For you, who are a possible lover of the subject, I take this opportunity to suggest that you not only read this text by Dr. Celsa Albert Batista, but also look for the following works:

– “Africa in America. Center for Economic and Social Studies of the Third World. Institute of Aesthetic Research. UNAM-Mexico. 1982.

-Albert Batista, Celsa. “Los africanos y nuestra isla”. INDAASEL. La Trinitaria Bookstore. Santo Domingo, D.R. 2010.

-Bosch, Juan… “Dominican social composition” (History and interpretation). Santo Domingo, R.D. 1979.

-Andujar, Carlos… “La presencia negra en Santo Domingo: Un enfoque etnohistórico” (Black presence in Santo Domingo: An ethnohistorical approach).

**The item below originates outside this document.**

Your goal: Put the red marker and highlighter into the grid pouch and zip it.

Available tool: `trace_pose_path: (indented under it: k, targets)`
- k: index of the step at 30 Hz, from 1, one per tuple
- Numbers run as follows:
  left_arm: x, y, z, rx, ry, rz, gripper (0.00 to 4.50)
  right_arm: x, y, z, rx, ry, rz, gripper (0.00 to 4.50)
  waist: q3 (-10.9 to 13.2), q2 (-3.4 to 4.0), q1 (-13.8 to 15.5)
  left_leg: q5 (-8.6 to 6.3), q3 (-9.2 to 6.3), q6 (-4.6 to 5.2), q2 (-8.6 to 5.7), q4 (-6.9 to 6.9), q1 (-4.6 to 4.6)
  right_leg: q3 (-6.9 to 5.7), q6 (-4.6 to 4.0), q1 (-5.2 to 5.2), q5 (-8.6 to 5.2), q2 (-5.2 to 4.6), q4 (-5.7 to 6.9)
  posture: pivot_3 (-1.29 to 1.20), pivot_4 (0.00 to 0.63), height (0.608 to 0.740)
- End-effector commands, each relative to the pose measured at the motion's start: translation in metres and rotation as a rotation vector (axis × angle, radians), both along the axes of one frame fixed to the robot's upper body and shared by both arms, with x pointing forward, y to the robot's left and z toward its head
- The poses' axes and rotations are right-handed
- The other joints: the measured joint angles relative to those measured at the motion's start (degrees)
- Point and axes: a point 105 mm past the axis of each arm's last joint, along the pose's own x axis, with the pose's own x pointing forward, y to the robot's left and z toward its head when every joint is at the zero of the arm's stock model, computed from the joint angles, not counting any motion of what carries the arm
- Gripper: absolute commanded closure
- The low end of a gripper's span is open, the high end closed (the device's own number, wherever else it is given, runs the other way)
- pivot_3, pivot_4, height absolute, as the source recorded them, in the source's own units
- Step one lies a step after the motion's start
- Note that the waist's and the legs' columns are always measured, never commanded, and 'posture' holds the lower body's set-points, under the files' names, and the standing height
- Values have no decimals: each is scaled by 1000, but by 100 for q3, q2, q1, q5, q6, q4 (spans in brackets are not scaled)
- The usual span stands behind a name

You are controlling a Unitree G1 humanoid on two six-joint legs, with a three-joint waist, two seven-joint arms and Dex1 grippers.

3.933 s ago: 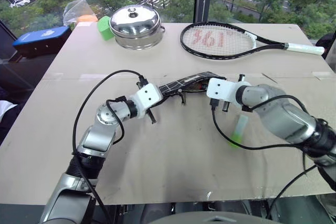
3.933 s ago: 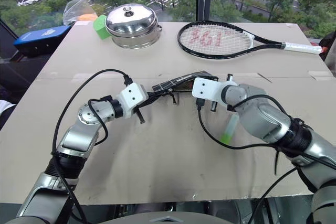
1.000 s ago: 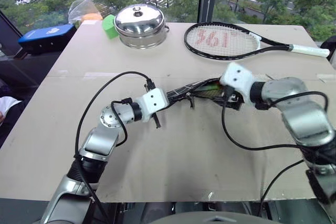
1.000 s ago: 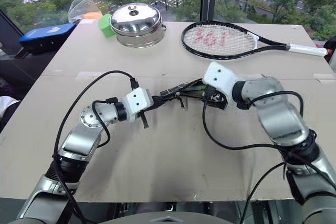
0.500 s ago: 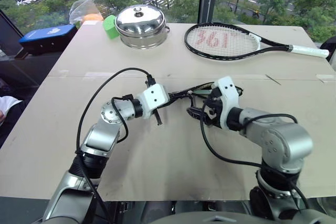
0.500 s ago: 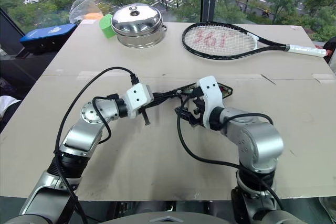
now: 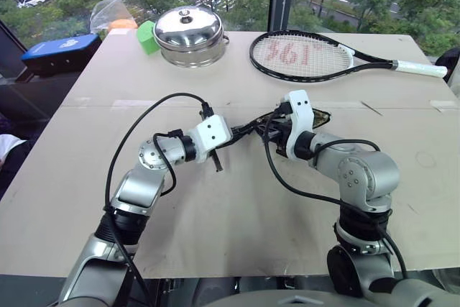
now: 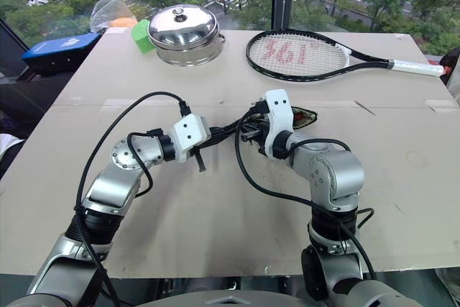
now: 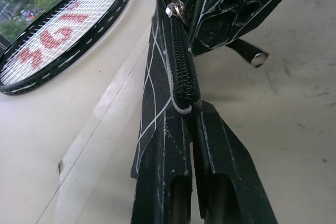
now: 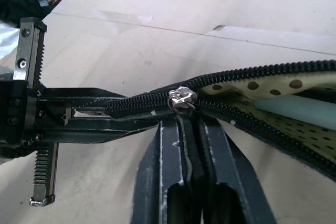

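The grid pouch [image 7: 248, 126] hangs stretched between my two grippers above the table. My left gripper [image 9: 186, 124] is shut on its closed end, in front of the zipper's stop. My right gripper [image 10: 184, 124] is shut on the black pull cord just under the silver zipper slider [image 10: 182, 98]. Past the slider the pouch gapes open, showing a dotted lining. The highlighter [image 10: 294, 109] lies inside as a pale green-blue bar. The red marker is hidden. In the head views my left gripper [image 7: 233, 133] and right gripper [image 7: 267, 129] sit close together at mid-table.
A steel pot with lid [image 7: 189, 35] and a green block [image 7: 147, 36] stand at the back left. A tennis racket [image 7: 309, 55] lies at the back right. A blue box [image 7: 57, 52] sits off the table's left edge.
My right gripper has swung left from the pouch's open end to the zipper slider, rolled over and shut on the pull cord. The left gripper has held still.
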Motion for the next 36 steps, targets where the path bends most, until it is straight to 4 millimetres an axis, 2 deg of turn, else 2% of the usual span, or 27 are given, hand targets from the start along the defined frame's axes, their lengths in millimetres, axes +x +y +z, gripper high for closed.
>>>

Letra Gráfica Publishing House. Santo Domingo, R.D. 2001.

-Cassá, Roberto…Historia social y economía de la República Dominicana”. 2 volumes. Punto y Aparte Editores. Santo Domingo, R.D. 2006.

Among twenty titles related to the subject, because the deeper we go into our identities, the more we love ourselves as persons, as people, as thinking, creative, critical and participative subjects, and the more we make these, our utopias, our own.

To assume our identity is to love and defend our homeland, from a view that starts from our locality… towards our universality.